/kopeio-etcd-manager

Primary LanguageGoApache License 2.0Apache-2.0

etcd-manager

etcd-manager manages an etcd cluster, on a cloud or on bare-metal.

It borrows from the ideas of the etcd-operator, but avoids the circular dependency of relying on kubernetes (which itself relies on etcd).

etcd-manager performs a minimal amount of gossip-like discovery of peers for initial cluster membership, then "pivots to etcd" as soon as possible. etcd-manager also watches for peer membership changes to manage the correct number of members for the desired cluster quorum. Actual cluster membership changes to etcd continue to take place through raft.

Communication with etcd-manager happens via the etcd-manager-ctl binary.

A walkthrough of the process of setting up a cluster for local development can be found here.

Backups

The etcd-manager leader periodically backs up etcd snapshots to a backup store, in addition to automatically triggering an backup before cluster-modification operations.

Cluster changes that are not normally supported can be done safely through etcd backups & restore.

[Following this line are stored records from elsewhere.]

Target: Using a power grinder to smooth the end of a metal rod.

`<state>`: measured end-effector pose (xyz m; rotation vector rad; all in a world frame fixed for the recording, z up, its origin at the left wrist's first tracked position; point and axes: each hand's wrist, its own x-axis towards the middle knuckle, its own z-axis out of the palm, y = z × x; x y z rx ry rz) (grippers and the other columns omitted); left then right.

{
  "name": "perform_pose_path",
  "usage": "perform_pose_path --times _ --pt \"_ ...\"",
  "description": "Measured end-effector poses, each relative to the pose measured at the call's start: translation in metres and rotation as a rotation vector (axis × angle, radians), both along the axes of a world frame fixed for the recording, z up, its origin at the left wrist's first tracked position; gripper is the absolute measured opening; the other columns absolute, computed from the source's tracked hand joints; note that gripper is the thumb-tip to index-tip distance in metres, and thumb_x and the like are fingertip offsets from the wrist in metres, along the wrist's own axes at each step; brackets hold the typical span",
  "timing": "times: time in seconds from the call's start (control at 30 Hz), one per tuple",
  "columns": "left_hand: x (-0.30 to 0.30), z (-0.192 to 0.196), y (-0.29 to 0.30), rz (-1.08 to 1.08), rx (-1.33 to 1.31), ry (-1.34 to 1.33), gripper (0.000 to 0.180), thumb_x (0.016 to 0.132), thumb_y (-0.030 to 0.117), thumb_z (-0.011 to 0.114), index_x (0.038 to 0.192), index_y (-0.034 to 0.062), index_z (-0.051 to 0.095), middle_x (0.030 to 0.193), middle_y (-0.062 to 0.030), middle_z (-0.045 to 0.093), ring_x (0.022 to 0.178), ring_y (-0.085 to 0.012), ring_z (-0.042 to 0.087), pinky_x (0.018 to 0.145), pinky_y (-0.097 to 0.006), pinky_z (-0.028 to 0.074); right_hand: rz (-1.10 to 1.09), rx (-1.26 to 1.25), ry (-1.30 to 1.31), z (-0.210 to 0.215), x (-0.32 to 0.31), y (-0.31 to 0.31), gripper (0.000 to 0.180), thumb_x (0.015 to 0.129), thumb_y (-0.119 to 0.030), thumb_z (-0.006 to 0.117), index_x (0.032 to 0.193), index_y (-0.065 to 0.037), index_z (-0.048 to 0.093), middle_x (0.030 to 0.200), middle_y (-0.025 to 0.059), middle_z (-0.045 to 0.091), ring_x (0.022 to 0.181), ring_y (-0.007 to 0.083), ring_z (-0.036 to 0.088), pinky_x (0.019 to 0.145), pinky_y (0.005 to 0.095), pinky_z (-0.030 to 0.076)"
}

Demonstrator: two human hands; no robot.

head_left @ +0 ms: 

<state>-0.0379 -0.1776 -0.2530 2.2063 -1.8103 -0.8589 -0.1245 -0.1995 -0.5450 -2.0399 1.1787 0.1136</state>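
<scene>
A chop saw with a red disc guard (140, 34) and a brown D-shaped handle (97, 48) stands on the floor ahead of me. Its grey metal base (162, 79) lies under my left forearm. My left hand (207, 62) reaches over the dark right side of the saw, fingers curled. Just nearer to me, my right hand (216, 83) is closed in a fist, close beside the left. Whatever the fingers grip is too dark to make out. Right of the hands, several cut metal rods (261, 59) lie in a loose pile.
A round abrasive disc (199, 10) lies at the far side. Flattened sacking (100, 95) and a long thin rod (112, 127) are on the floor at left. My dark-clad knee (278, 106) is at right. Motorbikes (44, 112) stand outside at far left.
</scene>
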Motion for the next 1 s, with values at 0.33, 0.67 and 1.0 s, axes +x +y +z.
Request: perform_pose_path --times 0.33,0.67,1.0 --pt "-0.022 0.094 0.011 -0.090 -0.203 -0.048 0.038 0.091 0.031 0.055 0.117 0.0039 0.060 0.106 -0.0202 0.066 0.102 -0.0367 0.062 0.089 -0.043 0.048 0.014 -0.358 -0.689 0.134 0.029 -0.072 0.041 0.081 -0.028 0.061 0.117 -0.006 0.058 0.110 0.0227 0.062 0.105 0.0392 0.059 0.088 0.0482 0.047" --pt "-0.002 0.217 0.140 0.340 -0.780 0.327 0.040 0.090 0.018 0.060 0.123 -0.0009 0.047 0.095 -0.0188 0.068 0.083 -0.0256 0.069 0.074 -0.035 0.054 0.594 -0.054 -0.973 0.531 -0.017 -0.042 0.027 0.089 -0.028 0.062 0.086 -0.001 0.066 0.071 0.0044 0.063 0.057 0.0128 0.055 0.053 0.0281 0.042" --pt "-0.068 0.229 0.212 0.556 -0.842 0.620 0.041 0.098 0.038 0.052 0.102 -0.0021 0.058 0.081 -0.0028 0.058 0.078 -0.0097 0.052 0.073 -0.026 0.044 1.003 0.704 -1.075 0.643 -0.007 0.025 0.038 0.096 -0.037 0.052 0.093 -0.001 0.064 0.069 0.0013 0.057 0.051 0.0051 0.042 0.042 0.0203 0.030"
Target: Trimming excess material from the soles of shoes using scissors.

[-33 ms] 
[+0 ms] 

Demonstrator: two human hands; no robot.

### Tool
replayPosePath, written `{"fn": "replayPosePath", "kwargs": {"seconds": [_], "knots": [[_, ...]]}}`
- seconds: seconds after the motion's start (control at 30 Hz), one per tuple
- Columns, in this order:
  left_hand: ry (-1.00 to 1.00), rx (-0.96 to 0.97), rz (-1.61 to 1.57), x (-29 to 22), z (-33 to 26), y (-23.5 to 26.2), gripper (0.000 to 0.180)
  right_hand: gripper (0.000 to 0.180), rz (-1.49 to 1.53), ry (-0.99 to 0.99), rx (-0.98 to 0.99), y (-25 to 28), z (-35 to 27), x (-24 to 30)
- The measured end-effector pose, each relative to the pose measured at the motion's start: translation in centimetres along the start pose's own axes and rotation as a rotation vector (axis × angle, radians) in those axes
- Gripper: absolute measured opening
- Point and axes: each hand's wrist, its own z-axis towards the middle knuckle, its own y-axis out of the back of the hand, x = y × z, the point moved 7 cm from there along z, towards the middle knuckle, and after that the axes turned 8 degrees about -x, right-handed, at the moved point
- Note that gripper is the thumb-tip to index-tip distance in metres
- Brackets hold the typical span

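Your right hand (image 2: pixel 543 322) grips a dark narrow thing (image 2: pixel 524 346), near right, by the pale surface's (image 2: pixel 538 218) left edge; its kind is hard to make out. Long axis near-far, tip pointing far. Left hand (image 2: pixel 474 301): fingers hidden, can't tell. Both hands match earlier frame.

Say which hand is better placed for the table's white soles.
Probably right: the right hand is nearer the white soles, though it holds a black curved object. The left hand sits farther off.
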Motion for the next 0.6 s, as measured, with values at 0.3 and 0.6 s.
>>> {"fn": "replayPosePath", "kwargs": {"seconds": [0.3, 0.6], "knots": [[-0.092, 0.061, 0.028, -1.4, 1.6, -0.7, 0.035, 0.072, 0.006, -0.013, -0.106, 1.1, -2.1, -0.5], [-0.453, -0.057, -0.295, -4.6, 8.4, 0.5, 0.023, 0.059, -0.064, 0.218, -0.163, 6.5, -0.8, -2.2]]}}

The format of the backup store, which is intended to be project-neutral is here.

Code overview

etcd-host

  • Each node can host
  • The state is stored in a local directory; typically this would be a persistent volume
  • etcd-manager runs the local etcd process if configured/told to start by the etcd-manager leader, restarts it after a crash, etc.
  • Code is in pkg/etcd

etcd-manager-ctl

  • Communicates with the etcd-manager leader via a S3 work queue

Supported Commands:

get				Shows Cluster Spec
configure-cluster		Sets cluster spec based on -member-count and -etcd-version args specified.
list-backups			List backups available in the -backup-store
list-commands			List commands in queue for cluster to execute.
delete-command			Deletes a command from the clusters queue
restore-backup			Restores the backup specified. Pass the backup timestamp shown by list-backup as parameter.
				eg. etcd-ctl -backup-store=s3://mybackupstore/ restore-backup 2019-05-07T18:28:01Z-000977

etcd-manager

  • Runs the leader election and control loop
  • Hosts a gRPC server to run gossip discovery of peers and communicate initial setup parameters

Leader Election Overview

  • Each node that can be a master starts a controller loop.
  • Each controller gossips with other controllers that it discovers (initially through seeding, then through gossip)
  • Seed discovery is pluggable
  • A controller may (or may not) be running an etcd process
  • The controllers try to elect a "weak leader", by choosing the member with the lowest ID.
  • A controller that believes itself to be the leader sends a message to every peer, and any peer can reject the leadership bid (if it knows of a peer with a lower ID)
  • Upon leader election, the controller may try to take a shared lock (for additional insurance against multiple leaders)
  • Gossip and leader election code is in pkg/privateapi

Leader Control Loop

Once a leader has been determined, it performs this basic loop:

  • It queries every peer to see if it is hosting an etcd process
  • If no peer is running etcd, it will try to start etcd. The leader picks an initial membership set (satisfying quorum) and requests those peers to start the cluster. (The leader may choose itself)
  • If there is an etcd cluster but it has fewer members than desired, the leader will try to pick a node to add to the cluster; it communicates with the peer to start the cluster.
  • If there is an etcd cluster but it has more members than desired, the leader will try to remove an etcd cluster member.
  • If there is an etcd cluster but it has unhealthy members, the leader will try to remove an unhealthy etcd cluster member.
  • Commands from the S3 work queue are performed.
  • Periodically a backup of etcd is performed.

Current shortcomings

Help gratefully received:

  • We need to split out the backup logic, so that we can run it as a simple coprocess alongside existing etcd implementations.
  • We should better integrate settting the spec into kubernetes. A controller could sync it with a CRD or apimachinery type.
  • We use the VFS library from kops (that is the only dependency on kops, and it's not a big one). We should look at making VFS into a true kubernetes shared library.
  • We should probably not recover automatically from a backup in the event of total cluster loss, because backups are periodic and thus we know some data loss is likely. Idea: drop a marker file into the backup store.
  • The controller leader election currently considers itself the leader when it has consensus amongst all reachable peers, and will create a cluster when there are sufficient peers to form a quorum. But with partitions, it's possible to have two nodes that both believe themselves to be the leader. If the number of machines is >= 2 * quorum then we could form two etcd clusters (etcd itself should stop overlapping clusters). A pluggable locking implementation is one solution in progress; GCS has good consistency guarantees.
  • Discovery mechanisms are currently mostly fake - they work on a local filesystem. We have an early one backed by VFS, but discovery via the EC2/GCE APIs would be great, as would network scanning or multicast discovery.
  • All cluster version changes currently are performed via the "full dump and restore" mechanism. We should learn that some version changes are in fact safe, and perform them as a rolling-update (after a backup!)
  • There should be a way to trigger a backup via a convenient mechanism. Idea: drop a marker key into etcd.